A year ago (August 2006) I joined a group "Kundalini-Awakening-Systems-1". I didn't know anything about Kundalini or what it was other than what I had read about it. I had been introduced to the name in a couple of books that I had read, but other than that I had never heard of it before. The way the books had identified with it made me not want to know a lot about it. I dismissed it and went on with my reading.
A while later my dad was diagnosed with cancer and my older sister and I along with my dad started looking up alternative healing methods and my method for the most part was the internet. As I began looking for alternative methods of healing I began running into web sites that somehow someway kept leading me to Kundalini and as before I quickly dismissed it because in my mind it wasn't something I wanted to mess with. The more I researched alternative healing the more I kept seeing Kundalini so instead of relying on just the books I looked up specifically Kundalini and once again what I read was frightening and I was even more determined not to know about it. Believe it or not the more research I did for my dad the more frequent I saw the word "Kundalini". One day I happened to stumble upon the group "Kundalini-Awakening-Systems-1" and I read the introduction and right then I knew that without doubt I was meant to learn about "K". I knew that God had continuously lead me to `K' wanting to me learn more about it, yet I had constantly kept dismissing it out of fear of what I had read. See when my dad was diagnosed I prayed for God to help me help dad. The thing is He was helping me not only help my dad, but myself as well, yet I didn't realize it at the time not even when I first found the group, our group that I was meant to learn about K, at least not until later.
Anyway, after reading the introduction I immediately without thought joined the group. Within days I realized that my destiny was with this group for better or for worse. I felt in my heart that God had a plan for me and it involved Chrism and all of you wonderful loving creatures. Instantly I was welcomed with open arms, no pressures, no questions asked, not demands, just love and compassion and from that point on friendships grew almost overnight and I felt peace and harmony. I began to learn about `K' and I learned about how it was a part of me that I shouldn't be afraid of it, not I didn't dismiss the fear instantly, but with the love and understanding and the knowledge from Chrism and group my fear lessoned and I participated in my first Shaktipat!
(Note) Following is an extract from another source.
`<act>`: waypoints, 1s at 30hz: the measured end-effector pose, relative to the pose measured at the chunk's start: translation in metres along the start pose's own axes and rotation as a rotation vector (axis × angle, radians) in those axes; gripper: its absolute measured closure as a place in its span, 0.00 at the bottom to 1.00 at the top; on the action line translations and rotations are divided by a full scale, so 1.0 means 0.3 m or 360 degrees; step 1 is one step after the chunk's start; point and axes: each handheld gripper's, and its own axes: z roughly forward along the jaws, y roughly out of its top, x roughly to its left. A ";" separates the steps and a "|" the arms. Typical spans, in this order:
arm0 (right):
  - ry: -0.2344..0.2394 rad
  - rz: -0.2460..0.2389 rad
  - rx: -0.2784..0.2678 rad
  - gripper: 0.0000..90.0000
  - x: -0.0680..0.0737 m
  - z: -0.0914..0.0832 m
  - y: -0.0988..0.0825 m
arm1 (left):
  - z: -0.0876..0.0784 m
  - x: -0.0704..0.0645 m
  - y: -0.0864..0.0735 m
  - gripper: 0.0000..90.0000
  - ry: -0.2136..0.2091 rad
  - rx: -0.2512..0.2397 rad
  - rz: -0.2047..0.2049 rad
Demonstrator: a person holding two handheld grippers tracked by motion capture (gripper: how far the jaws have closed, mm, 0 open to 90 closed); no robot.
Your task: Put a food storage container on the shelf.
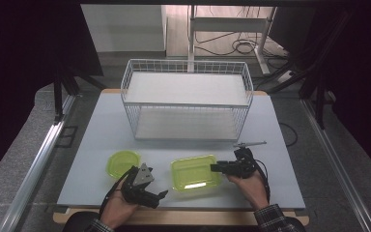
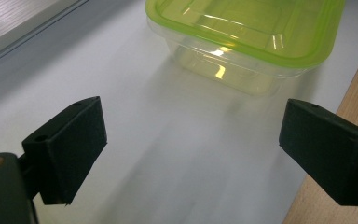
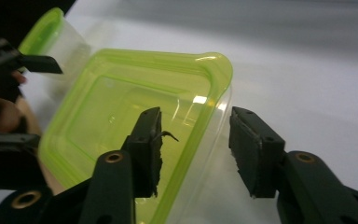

Even though my dad still passed away as it was God's plan to take him home this past November, I realized that it helped me help him make that transition. I have seen myself grow in ways I never knew possible, I have seen myself forgive things I didn't realized I was still holding on to, I have learned to forgive someone almost as quickly as I condemn them, I have learned patience, trust where I thought I would never have it, I have learned to run towards a situation and offer service rather than run away not looking back. I have learned to be thankful and give gratitude even for those things that are dim and bleak. I have learned so many things about myself, about others, about life - I can't begin to ever list them all. Most importantly I have grown closer to my Lord God and to my Lord Jesus Christ and I am slowly transitioning into enlightenment. I have gained so many friendships that will last a life time. I have learned to TRUST myself and to surrender, let go of my ego, not get rid of, but put it aside. I have seen others grow with me and change with me!
I have had some pretty awesome experiences that I give gratitude for even today! I have been able to share them even when those closest to me didn't understand or made fun of me!
My point is I have seen a big difference my life and this group has been a really big part of it. Thank you Chrism and thank you all my dear friends for your love and support, your encouragement and your truthfulness! Thank you Chrism for this group, for sharing with all of us your knowledge and your experiences and for allowing us to be able to able to experience these wonderful and glorious, blissful experiences with minimal unpleasant experiences by introducing us to the practice and the safeties and once again through your own experiences.
Thank you all for! Thank you to all of the new people as well, I look forward in sharing new things with all of you!
With love, Katherine
I have learned to TRUST myself and to surrender, let go of my ego, not get rid of, but put it aside. I have seen others grow with me and change with me!